TASK REQUIREMENTS:
Find the number of lines in these records where the word "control" appears. Reply with that number and nothing more.

DATA FOR THE TASK:

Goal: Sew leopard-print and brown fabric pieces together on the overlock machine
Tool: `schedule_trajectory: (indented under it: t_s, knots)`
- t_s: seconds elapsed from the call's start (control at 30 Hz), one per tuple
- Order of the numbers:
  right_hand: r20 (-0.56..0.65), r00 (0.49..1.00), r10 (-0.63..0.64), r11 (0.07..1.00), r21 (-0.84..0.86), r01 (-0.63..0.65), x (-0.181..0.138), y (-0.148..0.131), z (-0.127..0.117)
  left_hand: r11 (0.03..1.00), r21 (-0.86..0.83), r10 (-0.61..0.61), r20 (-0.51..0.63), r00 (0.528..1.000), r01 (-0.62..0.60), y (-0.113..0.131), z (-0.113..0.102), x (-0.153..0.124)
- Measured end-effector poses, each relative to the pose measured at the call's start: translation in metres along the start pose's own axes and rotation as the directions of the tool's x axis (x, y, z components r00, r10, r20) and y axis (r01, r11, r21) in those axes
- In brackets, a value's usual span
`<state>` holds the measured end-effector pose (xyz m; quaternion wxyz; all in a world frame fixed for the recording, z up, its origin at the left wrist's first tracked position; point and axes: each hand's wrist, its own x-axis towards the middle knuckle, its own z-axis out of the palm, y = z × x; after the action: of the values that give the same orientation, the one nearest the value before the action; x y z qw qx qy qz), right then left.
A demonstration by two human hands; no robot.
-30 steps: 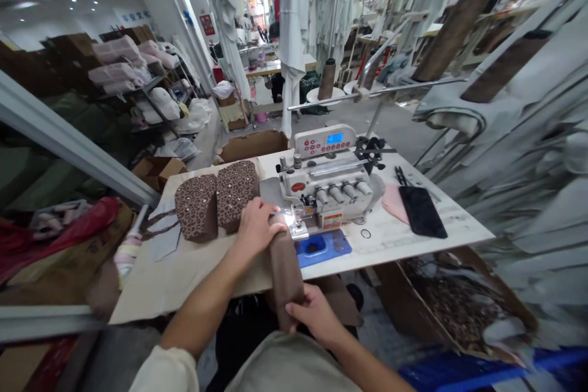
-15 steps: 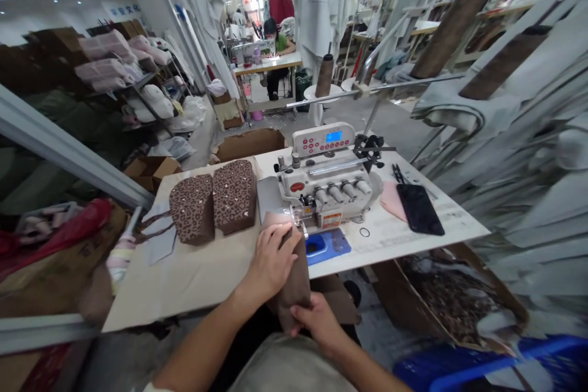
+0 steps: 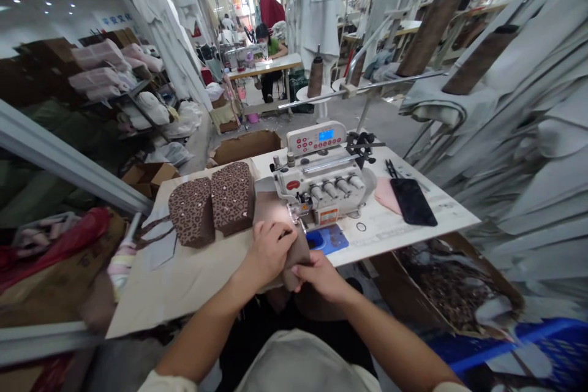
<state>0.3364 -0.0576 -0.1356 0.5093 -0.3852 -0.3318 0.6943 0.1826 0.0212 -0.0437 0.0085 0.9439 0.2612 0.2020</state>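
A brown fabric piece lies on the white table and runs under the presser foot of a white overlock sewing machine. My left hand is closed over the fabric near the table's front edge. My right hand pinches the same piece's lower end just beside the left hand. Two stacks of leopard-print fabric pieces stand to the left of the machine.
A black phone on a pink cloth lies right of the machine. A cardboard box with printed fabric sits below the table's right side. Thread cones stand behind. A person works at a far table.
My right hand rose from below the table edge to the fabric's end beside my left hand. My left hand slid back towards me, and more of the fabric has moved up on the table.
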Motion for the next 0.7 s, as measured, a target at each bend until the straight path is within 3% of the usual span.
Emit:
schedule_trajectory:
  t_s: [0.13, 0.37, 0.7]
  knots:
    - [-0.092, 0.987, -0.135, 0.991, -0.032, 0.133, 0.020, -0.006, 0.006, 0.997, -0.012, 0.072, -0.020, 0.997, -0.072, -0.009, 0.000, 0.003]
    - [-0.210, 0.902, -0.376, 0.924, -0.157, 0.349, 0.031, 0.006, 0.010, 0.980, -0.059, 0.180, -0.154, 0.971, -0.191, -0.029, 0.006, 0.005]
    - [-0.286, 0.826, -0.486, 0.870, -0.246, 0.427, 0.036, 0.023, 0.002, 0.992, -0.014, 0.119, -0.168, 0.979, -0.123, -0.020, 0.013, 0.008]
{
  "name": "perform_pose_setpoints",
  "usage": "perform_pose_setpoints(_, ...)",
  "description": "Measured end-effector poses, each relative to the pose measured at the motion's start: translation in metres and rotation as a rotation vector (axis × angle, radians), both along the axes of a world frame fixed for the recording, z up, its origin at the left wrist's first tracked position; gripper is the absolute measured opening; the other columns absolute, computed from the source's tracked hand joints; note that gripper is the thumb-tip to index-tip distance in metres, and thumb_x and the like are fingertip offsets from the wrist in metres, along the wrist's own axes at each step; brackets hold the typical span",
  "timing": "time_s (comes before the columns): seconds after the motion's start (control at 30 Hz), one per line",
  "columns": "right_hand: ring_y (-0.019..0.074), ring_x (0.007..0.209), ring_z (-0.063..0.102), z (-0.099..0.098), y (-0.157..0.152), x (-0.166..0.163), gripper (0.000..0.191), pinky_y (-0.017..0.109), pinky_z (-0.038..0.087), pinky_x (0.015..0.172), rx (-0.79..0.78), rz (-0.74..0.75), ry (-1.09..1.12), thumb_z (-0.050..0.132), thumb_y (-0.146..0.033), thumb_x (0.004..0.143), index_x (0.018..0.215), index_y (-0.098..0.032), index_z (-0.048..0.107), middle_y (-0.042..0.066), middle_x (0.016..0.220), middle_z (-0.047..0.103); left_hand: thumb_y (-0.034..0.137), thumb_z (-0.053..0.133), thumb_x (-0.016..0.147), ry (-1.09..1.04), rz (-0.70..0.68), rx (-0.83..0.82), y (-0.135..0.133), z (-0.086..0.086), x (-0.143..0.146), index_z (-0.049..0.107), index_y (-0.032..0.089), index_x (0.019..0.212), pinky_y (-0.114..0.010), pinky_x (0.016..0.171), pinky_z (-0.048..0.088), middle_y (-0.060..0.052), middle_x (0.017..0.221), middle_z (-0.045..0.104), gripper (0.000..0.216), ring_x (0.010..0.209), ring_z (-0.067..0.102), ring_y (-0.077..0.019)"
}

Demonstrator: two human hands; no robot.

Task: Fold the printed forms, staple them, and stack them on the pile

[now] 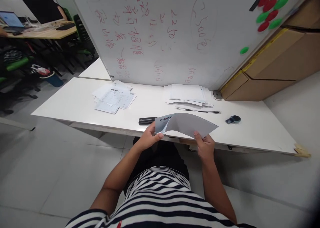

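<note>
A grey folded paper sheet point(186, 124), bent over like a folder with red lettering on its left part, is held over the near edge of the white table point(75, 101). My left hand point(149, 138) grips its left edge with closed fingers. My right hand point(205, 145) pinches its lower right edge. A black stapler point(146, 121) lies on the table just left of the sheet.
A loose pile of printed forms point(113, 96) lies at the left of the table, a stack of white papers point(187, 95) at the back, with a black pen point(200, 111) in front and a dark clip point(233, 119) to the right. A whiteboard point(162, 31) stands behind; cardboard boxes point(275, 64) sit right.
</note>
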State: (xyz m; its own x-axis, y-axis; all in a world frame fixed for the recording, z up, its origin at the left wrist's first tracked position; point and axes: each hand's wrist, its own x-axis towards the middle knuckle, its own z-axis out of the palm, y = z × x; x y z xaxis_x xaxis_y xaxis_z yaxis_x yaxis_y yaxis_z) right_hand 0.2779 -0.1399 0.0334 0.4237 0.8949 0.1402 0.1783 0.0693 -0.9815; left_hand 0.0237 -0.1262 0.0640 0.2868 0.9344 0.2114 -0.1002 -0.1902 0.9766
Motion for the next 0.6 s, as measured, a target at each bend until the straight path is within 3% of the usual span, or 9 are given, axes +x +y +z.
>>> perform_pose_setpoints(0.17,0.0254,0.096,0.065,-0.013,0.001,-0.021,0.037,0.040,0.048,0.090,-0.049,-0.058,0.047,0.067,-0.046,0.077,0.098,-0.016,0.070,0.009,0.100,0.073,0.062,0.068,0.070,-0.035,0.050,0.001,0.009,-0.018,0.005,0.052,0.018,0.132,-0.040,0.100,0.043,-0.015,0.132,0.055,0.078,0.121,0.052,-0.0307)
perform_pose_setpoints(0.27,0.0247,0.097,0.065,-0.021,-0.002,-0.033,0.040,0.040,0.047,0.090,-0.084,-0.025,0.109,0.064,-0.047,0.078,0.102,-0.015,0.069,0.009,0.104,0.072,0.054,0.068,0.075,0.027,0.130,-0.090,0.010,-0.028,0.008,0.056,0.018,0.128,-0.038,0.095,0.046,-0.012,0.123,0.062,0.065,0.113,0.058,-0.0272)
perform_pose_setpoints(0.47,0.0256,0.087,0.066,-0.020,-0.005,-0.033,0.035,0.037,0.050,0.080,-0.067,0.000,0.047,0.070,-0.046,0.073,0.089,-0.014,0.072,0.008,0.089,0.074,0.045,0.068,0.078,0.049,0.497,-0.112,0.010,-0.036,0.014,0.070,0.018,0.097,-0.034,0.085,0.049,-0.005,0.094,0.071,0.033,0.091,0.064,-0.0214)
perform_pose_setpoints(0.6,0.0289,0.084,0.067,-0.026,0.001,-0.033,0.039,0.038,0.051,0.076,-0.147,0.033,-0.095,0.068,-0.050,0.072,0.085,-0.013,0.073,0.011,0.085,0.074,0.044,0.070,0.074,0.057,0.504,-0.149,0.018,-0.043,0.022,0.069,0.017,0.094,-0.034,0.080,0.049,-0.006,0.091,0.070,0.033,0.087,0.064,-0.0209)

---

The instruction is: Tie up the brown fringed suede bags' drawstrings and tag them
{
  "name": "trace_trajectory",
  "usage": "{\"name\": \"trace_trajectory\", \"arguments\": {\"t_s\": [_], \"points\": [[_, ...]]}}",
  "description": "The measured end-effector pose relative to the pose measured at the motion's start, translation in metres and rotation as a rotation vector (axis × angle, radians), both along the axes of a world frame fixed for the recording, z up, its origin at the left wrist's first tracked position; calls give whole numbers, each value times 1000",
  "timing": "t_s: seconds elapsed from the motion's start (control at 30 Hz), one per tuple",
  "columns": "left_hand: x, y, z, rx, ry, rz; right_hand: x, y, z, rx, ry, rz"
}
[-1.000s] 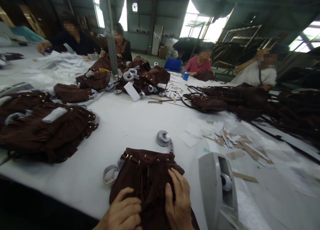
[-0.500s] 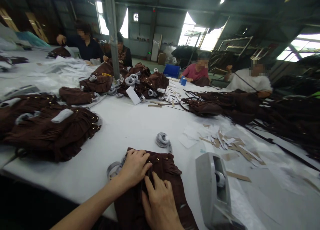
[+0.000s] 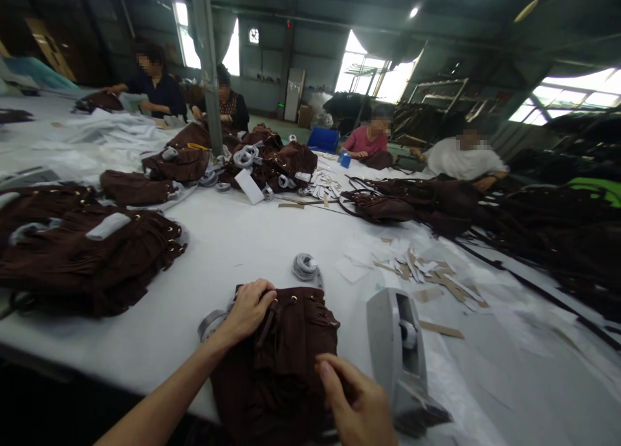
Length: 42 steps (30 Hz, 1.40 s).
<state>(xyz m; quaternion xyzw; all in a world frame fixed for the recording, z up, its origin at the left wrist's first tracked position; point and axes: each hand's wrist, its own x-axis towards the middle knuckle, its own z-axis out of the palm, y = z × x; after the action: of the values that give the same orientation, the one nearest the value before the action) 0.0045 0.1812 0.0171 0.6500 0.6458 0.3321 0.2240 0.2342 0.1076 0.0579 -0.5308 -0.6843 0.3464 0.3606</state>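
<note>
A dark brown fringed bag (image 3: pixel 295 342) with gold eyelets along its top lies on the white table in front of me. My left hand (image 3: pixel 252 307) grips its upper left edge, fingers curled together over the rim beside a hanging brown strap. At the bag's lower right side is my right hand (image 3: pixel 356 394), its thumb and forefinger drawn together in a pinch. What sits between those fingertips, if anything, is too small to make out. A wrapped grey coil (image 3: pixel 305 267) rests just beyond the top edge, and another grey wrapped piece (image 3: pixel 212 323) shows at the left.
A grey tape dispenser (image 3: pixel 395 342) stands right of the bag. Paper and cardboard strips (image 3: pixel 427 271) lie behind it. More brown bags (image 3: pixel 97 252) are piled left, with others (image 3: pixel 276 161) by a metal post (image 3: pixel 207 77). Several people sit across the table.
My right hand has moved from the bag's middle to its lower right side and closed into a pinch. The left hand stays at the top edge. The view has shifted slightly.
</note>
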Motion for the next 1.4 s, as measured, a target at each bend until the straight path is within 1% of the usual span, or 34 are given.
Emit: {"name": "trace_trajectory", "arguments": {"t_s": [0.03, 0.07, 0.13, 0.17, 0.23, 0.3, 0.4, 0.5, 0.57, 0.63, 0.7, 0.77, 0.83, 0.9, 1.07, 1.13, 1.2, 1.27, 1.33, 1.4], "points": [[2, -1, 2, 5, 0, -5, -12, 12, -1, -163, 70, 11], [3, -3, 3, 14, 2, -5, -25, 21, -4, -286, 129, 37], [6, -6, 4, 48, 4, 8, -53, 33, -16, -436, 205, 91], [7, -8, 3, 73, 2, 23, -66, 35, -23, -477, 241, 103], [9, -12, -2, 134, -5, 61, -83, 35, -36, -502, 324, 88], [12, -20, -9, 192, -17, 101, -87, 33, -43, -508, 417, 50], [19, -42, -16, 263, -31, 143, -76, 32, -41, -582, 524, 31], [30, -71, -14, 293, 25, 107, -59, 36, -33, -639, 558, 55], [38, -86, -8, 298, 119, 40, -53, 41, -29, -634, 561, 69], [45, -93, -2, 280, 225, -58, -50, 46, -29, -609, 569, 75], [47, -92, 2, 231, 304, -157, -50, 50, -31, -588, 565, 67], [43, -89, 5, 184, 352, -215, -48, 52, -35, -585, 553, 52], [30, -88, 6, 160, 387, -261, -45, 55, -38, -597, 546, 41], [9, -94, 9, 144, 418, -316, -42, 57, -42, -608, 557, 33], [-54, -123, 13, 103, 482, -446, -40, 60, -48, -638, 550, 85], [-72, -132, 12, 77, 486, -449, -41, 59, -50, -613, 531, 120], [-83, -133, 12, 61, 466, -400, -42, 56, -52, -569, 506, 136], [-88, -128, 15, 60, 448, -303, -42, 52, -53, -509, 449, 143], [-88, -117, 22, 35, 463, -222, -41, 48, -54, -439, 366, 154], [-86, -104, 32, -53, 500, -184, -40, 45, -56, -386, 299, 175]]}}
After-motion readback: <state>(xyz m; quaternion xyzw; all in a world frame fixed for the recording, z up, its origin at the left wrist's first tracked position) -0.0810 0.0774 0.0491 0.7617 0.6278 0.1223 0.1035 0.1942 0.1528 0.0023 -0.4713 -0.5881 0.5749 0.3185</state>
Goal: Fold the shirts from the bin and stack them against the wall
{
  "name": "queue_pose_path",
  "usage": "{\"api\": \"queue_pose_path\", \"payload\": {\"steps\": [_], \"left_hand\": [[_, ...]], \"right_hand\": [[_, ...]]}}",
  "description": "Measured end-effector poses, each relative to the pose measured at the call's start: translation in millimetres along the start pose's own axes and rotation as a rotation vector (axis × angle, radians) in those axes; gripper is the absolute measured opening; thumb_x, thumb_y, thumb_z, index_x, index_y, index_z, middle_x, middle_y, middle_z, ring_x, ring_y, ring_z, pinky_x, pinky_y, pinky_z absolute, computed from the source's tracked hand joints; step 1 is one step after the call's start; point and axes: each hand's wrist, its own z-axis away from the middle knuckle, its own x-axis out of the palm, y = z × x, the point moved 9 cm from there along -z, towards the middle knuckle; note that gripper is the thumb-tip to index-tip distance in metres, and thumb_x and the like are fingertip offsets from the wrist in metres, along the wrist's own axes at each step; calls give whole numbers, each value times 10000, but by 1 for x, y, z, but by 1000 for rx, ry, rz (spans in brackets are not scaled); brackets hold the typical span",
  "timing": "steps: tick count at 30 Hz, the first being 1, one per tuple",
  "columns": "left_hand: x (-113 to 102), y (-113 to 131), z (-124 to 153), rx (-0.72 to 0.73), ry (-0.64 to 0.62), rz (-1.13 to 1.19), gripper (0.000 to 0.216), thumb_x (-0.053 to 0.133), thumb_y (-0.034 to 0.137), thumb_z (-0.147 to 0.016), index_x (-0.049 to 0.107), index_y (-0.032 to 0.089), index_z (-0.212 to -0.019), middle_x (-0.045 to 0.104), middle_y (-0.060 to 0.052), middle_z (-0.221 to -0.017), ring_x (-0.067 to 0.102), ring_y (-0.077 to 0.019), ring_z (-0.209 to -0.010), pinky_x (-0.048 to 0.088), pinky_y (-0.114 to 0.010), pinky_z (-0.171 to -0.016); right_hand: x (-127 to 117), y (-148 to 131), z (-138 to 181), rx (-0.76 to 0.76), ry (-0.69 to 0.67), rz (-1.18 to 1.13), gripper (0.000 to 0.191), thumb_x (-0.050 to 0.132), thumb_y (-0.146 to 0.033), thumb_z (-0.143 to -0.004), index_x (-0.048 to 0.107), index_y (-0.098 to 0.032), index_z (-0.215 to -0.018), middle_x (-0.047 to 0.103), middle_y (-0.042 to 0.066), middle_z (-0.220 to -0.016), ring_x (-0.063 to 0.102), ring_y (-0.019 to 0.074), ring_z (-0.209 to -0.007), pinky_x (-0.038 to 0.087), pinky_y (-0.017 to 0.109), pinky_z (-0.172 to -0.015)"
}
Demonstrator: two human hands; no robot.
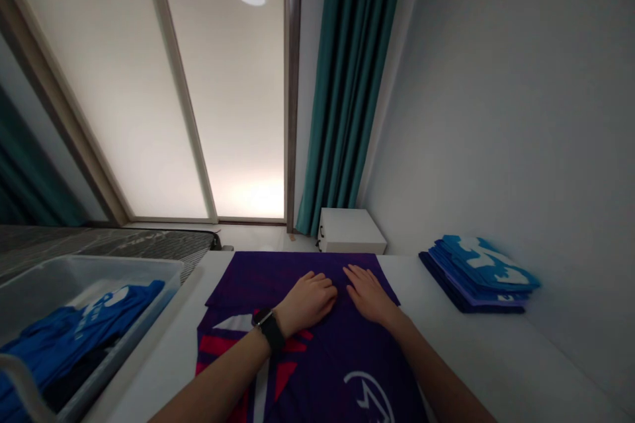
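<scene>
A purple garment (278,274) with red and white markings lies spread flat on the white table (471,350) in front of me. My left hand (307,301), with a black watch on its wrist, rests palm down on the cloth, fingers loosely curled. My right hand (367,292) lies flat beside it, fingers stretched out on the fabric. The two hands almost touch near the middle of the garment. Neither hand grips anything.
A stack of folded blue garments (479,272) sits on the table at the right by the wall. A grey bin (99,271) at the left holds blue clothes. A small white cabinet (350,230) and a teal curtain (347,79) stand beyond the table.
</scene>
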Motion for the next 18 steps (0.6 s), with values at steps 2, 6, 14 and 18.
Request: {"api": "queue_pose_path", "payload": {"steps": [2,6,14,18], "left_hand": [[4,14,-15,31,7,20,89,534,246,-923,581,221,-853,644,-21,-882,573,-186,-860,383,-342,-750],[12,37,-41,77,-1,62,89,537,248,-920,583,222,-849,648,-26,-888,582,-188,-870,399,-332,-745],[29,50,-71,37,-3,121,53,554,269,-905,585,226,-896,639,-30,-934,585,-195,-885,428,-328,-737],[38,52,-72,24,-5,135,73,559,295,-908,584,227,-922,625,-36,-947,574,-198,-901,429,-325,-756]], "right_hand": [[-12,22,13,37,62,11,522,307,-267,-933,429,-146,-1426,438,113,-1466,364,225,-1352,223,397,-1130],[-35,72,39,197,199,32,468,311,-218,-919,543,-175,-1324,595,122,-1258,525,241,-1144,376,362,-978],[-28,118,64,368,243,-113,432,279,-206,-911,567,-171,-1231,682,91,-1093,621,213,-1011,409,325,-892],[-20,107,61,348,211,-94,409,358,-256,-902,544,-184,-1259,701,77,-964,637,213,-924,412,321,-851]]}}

SOLUTION FOR THIS PROBLEM:
3